Bills expanding telehealth, limiting isolated timeouts advance in General Assembly

Those were some of the measures state lawmakers advanced in the waning hours of their session, which is set to end Monday.

SHARE Bills expanding telehealth, limiting isolated timeouts advance in General Assembly
The Illinois House of Representatives in 2016.

The Illinois House of Representatives in 2016.

AP file

Lawmakers in Springfield sent legislation reducing the use of isolated timeouts in schools to Gov. J.B. Pritzker’s desk and advanced a measure meant to adopt and expand telehealth services ahead of the close of the legislative session Monday.

In the House, legislators unanimously passed changes made to House Bill 219, which requires administrators to develop school-specific plans for reducing and eventually eliminating the use of isolated disciplinary “timeouts” and physical restraints in schools.

The legislation follows a report on the practice by ProPublica and the Chicago Tribune.

Legislators also unanimously agreed to changes made to House Bills 2748 and 2784. The first of those bills allows students in special education programs who have turned 22 to remain in their programs through the end of the following school year because of the pandemic’s disruption of in-person learning. Typically those programs are only available to students up until their 22nd birthday.

House Bill 2784 requires that 911 call centers and other providers of emergency services dispatched through a 911 system “must coordinate with the mobile mental and behavioral health services established by the Division of Mental Health of the Department of Human Services,” according to the language of the bill.

Sponsor of the bill, Rep. Kelly Cassidy, D-Chicago, said it is the result of the death of Stephen Edward Watts, a man with autism who was shot and killed by police when his parents called 911 seeking help, a “horrific occurrence,” Cassidy said.

Those bills also head to the governor’s desk.

Lawmakers in the Senate unanimously passed a measure providing several incentives to residential housing developers that provide more affordable housing.

“People are still recovering from the financial struggles brought on by the pandemic, making affordable housing more necessary than ever before,” said the bill’s sponsor, Sen. Mattie Hunter, D-Chicago. “With many people behind on rent and struggling with unemployment, we have to do more to help them.”

One of these incentives would reduce the property taxes if 15% to 35% of units are rented at or below market value for 10 years. Developers’ property taxes would also be lowered for multifamily units if at least 20% of those units are set aside for low-income families for 30 years.

The bill would also create the COVID-19 Affordable Housing Grant Program, which would supplement affordable housing developments that qualify for federal tax credits, according to Hunter.

Sen. Sara Feigenholtz, D-Chicago, said the crisis of affordable housing has “escalated as the pandemic continues.”

“The housing crisis is one of the most crucial issues we are facing in Illinois, and providing landlords with incentives to offer tenants more affordable rent is a necessary step forward,” Feigenholtz said.

The bill, HB135, passed unanimously and returns to the House so members there can agree on changes.

The Senate also passed a measure sponsored by Sen. Napoleon Harris, D-Harvey, meant to “ensure insurance companies adopt and expand telehealth services, with a particular focus on serving disadvantaged communities,” according to a news release on the bill’s passage.

Harris said the bill is “merely leveling the playing field” so that future legislation can make health care even more accessible.
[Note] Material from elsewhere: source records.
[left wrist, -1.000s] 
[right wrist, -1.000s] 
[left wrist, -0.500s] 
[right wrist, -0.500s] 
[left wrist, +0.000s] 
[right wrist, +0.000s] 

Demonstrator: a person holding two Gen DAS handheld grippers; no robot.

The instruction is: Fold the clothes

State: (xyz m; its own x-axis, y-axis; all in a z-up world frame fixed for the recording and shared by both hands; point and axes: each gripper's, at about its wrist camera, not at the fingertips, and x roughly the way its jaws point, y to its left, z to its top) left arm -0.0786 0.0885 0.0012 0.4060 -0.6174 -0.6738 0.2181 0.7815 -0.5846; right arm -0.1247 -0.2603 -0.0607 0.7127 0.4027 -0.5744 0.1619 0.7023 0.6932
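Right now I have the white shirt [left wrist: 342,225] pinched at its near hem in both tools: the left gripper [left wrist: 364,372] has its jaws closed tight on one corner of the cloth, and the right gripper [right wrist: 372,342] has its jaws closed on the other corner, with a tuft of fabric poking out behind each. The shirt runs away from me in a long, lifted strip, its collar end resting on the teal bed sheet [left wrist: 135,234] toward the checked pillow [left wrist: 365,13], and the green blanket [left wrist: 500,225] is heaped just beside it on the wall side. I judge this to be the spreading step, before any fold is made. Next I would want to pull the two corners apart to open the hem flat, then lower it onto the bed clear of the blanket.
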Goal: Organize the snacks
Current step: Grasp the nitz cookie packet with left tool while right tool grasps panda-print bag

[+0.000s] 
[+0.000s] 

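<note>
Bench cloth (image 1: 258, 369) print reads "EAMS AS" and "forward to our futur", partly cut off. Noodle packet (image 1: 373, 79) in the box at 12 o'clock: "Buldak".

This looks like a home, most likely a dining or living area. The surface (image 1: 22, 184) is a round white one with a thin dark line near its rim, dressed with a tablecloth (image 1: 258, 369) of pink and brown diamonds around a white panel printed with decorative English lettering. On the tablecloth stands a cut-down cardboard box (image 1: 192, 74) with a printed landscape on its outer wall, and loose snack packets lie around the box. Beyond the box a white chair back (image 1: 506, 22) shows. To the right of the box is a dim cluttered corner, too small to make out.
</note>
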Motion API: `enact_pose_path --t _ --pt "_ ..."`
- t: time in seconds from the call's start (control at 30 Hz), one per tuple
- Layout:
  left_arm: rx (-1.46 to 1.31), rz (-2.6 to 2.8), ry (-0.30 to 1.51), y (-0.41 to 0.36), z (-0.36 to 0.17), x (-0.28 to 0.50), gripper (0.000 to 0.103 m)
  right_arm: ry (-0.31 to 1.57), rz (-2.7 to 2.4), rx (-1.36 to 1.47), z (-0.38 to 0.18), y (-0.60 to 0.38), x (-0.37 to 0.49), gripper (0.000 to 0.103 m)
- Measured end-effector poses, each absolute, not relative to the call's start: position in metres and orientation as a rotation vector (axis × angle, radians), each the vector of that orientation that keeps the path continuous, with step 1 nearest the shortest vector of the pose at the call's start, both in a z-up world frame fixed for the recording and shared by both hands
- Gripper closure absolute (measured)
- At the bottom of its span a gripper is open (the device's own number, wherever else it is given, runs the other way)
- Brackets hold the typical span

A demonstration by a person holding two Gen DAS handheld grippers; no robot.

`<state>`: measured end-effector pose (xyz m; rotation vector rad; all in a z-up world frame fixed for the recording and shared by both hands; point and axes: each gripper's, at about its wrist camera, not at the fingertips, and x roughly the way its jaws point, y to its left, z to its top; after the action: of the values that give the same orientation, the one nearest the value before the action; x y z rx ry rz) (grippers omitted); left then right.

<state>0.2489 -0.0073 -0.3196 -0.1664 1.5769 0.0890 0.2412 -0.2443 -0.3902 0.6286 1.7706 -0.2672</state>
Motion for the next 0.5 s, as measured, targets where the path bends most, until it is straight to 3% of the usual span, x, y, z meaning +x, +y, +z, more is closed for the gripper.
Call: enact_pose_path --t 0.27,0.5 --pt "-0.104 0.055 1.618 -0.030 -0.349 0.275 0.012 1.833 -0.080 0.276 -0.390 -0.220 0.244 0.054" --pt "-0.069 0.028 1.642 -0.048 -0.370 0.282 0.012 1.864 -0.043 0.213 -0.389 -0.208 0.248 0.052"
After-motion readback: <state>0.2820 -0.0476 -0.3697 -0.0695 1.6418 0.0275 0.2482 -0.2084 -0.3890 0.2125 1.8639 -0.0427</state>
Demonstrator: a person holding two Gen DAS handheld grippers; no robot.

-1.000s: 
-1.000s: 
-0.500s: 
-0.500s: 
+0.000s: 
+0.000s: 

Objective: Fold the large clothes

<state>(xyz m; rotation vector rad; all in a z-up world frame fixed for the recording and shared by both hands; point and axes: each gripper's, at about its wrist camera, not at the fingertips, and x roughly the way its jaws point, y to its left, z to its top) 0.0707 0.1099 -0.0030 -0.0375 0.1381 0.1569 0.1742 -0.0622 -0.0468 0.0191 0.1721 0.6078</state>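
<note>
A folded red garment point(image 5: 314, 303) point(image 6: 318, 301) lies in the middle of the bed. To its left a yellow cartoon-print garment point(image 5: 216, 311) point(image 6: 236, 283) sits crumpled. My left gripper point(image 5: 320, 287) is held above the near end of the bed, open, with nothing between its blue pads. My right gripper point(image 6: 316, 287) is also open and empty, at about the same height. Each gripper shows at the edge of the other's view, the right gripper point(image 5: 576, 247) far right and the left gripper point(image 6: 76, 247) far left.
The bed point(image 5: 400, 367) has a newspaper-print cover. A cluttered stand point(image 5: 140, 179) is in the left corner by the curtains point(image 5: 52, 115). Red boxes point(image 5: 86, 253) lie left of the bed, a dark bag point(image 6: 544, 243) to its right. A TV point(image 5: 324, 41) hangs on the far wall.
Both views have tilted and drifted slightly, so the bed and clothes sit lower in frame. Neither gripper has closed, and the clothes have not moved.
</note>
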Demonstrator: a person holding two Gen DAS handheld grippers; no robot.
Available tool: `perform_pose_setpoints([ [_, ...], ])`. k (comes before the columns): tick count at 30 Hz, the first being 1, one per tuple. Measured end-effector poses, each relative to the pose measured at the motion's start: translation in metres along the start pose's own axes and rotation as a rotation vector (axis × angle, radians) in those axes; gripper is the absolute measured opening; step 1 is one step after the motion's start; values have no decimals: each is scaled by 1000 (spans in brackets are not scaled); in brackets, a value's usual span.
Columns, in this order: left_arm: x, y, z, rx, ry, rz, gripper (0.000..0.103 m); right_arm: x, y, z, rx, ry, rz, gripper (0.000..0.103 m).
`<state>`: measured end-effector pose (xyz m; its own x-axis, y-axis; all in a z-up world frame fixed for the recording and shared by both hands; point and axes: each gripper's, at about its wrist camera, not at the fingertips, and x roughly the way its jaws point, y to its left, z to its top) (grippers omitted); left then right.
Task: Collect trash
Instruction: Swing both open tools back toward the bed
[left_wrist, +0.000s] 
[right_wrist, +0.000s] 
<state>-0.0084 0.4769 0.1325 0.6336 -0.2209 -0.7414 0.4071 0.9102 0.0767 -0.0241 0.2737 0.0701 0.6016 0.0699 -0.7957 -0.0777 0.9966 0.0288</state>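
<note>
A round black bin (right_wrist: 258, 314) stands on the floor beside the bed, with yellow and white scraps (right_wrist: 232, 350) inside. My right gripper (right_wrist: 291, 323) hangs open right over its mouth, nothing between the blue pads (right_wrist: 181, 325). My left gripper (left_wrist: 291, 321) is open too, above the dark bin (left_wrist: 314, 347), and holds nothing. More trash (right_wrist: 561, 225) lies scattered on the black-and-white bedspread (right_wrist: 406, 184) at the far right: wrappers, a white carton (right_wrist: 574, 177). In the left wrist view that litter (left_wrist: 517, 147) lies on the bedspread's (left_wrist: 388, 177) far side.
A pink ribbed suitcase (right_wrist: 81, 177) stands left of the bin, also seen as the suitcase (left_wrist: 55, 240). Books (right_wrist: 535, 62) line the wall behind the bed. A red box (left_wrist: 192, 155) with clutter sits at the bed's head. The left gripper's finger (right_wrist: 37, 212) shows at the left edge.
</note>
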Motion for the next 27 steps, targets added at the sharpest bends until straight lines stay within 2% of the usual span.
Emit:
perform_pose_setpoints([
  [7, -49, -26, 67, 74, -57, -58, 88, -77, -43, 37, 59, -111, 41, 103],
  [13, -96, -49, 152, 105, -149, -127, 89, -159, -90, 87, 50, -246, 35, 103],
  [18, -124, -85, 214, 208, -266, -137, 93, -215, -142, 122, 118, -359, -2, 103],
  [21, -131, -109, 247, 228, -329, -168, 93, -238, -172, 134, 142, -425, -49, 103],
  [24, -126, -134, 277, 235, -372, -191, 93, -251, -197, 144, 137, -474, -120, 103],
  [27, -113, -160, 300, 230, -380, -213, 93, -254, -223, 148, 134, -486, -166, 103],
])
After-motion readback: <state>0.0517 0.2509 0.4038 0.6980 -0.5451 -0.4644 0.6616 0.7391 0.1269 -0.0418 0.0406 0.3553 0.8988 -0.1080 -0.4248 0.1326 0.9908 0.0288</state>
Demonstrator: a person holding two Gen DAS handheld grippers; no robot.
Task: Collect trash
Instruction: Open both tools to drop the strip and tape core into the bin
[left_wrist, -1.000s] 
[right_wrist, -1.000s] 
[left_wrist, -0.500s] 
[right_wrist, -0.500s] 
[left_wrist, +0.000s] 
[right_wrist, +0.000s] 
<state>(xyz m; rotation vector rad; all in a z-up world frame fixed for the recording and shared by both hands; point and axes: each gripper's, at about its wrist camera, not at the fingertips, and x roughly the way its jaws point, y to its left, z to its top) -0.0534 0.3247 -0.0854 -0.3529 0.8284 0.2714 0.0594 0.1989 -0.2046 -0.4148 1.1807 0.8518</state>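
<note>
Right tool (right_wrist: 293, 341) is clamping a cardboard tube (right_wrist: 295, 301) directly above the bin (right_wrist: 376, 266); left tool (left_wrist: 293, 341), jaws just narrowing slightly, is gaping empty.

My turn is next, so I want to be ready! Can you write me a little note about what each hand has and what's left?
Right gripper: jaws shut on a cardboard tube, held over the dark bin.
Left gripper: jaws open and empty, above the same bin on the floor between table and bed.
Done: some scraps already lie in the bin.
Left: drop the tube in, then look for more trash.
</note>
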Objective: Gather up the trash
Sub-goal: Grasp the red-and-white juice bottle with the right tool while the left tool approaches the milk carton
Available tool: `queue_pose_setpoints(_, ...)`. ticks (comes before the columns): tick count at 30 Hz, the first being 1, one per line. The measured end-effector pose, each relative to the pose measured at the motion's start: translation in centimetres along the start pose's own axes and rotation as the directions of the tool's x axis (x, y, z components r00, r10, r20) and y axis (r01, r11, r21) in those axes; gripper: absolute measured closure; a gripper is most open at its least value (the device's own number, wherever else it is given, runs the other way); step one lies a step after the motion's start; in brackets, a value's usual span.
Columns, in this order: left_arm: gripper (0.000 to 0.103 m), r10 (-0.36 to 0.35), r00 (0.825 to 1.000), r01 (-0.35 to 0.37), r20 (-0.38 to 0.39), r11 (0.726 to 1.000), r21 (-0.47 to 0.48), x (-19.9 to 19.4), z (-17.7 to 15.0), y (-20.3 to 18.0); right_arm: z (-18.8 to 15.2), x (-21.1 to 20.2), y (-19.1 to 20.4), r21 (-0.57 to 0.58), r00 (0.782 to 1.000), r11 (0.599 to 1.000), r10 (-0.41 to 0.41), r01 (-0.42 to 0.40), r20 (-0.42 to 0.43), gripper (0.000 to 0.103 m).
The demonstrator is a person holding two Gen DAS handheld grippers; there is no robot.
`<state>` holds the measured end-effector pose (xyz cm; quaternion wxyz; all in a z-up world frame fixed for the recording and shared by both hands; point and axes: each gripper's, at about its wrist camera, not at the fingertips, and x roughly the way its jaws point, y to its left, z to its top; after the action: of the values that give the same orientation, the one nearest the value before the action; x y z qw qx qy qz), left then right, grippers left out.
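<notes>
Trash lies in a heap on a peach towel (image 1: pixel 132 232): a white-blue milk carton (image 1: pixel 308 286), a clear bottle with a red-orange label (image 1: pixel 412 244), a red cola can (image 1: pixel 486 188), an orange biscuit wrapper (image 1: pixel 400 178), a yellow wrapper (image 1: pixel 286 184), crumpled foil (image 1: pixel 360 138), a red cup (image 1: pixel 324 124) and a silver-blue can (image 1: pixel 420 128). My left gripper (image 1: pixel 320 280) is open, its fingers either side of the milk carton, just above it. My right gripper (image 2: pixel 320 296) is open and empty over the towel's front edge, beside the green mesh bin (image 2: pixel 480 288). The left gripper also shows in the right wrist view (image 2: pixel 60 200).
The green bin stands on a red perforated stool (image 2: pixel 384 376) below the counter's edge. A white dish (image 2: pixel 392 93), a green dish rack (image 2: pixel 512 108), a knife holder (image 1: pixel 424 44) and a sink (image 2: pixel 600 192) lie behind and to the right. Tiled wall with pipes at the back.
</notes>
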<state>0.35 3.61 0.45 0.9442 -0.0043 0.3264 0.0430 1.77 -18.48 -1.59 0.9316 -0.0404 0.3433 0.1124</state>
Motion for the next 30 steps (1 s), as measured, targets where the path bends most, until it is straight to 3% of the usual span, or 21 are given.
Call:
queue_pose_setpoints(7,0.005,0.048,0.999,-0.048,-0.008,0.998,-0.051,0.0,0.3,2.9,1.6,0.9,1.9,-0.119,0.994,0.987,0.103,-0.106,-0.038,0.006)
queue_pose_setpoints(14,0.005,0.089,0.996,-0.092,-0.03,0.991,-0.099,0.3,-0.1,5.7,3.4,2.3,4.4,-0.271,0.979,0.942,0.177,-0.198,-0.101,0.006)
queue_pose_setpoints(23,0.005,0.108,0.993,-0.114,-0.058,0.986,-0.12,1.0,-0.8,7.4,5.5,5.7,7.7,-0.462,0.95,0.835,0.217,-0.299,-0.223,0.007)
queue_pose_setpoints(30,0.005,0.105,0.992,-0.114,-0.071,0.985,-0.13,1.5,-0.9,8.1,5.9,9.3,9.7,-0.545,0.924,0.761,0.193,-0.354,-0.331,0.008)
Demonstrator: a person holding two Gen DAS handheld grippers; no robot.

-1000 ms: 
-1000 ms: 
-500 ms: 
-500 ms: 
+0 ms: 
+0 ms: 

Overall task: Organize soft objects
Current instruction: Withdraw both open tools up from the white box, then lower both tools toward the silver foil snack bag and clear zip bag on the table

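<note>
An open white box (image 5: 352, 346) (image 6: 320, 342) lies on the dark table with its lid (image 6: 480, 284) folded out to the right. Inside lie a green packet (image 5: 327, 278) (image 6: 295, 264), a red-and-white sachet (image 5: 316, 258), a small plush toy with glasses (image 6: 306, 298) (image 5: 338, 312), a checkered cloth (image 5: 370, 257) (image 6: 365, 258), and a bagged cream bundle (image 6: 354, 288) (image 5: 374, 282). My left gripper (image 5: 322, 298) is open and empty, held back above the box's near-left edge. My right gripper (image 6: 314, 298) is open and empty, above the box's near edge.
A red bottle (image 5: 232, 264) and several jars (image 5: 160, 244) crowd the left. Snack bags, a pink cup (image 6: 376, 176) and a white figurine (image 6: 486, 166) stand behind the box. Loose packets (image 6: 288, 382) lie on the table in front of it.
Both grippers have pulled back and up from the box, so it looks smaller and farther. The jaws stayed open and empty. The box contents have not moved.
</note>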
“[This bill] provides access that each and every one of us need throughout our districts for our constituents. It provides access for them to contact their medical and health providers, to gain services that were so much needed during the COVID-19 pandemic.”

Senate Republican leader Dan McConchie, who uses a wheelchair, urged his Republican colleagues to vote in favor of the measure.

“As someone who is disabled and sometimes has a difficult time getting around… for years I’ve been very frustrated at the lack of accessibility there was in telemedicine,” the Hawthorne Heights Republican said. “I’m very excited about what kind of opportunities this is going to open up, whether it be for people who are disabled or whether it’s going to be people in rural areas.”

That bill, House Bill 3308, now heads back to the House so members can agree on changes made to the bill since it left that chamber.